**Provided data**
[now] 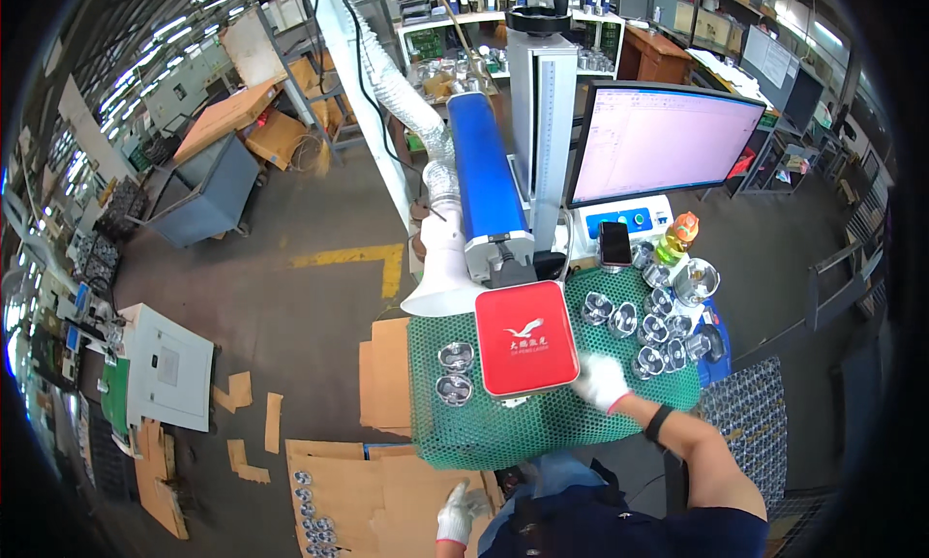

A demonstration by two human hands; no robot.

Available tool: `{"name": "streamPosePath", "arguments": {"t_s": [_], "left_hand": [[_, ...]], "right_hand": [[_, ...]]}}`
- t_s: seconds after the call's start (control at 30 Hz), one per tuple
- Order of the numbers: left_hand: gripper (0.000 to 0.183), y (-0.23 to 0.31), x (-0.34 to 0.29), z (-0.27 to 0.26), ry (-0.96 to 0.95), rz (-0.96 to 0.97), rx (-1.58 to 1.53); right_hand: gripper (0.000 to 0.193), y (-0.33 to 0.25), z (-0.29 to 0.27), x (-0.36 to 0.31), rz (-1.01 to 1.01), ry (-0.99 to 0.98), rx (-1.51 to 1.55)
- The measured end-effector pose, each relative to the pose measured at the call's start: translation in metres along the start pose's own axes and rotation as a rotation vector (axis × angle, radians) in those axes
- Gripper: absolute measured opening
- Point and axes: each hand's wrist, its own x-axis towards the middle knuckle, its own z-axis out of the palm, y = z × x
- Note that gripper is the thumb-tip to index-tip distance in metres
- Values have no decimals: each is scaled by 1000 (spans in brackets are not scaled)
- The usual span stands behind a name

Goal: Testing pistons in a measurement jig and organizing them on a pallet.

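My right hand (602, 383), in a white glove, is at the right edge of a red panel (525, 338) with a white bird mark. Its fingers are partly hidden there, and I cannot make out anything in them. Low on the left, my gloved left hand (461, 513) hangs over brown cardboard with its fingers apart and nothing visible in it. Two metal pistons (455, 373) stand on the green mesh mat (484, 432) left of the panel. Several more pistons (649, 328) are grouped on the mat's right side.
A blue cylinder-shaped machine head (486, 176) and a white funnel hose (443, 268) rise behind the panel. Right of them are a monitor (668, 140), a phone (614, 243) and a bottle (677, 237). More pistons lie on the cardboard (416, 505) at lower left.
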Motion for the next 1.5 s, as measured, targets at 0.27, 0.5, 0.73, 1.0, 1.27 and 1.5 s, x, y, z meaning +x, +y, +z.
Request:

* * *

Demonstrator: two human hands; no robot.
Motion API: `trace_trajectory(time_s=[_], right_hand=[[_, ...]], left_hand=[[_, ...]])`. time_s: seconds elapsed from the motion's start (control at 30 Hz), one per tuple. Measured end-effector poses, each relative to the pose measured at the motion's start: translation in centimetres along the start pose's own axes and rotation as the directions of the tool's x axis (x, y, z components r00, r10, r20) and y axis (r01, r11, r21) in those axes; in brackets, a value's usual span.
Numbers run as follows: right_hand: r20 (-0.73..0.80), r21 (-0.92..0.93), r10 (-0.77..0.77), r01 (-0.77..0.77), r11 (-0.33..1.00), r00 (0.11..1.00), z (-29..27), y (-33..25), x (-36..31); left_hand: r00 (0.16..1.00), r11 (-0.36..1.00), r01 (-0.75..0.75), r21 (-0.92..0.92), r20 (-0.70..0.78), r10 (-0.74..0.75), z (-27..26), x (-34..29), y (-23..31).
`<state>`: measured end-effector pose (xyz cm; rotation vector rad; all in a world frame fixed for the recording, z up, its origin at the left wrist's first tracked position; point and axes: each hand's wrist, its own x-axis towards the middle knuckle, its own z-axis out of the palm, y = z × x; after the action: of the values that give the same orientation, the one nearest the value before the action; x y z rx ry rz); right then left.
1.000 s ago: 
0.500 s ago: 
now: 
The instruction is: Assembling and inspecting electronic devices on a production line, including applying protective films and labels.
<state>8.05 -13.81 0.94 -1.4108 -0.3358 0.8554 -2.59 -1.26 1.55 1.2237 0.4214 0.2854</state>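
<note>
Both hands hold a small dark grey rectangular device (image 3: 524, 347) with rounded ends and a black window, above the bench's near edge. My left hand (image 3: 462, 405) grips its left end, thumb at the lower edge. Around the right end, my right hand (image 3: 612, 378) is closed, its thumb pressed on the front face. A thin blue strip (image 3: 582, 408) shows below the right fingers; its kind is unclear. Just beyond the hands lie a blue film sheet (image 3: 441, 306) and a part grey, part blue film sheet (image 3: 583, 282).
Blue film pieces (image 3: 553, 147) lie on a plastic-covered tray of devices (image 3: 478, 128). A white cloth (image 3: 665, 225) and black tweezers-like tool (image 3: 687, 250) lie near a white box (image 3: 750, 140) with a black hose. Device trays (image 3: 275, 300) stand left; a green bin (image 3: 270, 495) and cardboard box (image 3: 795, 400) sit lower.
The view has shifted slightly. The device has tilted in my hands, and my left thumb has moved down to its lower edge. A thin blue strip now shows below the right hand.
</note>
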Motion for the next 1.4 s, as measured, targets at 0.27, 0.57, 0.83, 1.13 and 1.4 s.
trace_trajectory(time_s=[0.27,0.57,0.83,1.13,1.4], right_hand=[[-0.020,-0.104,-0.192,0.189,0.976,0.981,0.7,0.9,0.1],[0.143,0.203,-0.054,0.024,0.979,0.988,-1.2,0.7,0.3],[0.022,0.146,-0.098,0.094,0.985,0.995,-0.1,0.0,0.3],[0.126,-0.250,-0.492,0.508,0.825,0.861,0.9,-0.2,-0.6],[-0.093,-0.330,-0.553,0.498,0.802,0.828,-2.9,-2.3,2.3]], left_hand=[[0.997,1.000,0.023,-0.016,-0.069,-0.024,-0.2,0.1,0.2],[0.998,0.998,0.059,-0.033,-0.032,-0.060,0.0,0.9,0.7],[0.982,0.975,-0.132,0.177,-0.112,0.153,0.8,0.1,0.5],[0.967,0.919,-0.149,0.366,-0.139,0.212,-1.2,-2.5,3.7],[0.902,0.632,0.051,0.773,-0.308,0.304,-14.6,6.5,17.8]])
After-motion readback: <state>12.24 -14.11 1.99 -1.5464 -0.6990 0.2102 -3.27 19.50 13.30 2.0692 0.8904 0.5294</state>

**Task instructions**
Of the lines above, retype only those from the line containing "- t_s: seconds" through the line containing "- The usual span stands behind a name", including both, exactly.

**Answer to the problem**
- t_s: seconds after the call's start (control at 30 Hz), one per tuple
- Order of the numbers: left_hand: gripper (0.000 to 0.183), y (-0.23 to 0.31), x (-0.34 to 0.29), z (-0.27 to 0.26), ry (-0.96 to 0.95), rz (-0.96 to 0.97), rx (-1.58 to 1.53); right_hand: gripper (0.000 to 0.193), y (-0.33 to 0.25), z (-0.29 to 0.27), x (-0.36 to 0.31), rz (-1.01 to 1.01), ry (-0.99 to 0.98), rx (-1.51 to 1.55)
- The measured end-effector pose, each relative to the pose measured at the call's start: translation in metres along the start pose's own axes and rotation as a rotation vector (axis × angle, radians) in those axes
- Gripper: absolute measured opening
- Point and axes: each hand's wrist, its own x-axis towards the middle knuckle, its own z-axis out of the palm, y = z × x
- Note that gripper is the thumb-tip to index-tip distance in metres
- Values have no decimals: each is scaled by 1000 (spans in brackets are not scaled)
- The usual span stands behind a name

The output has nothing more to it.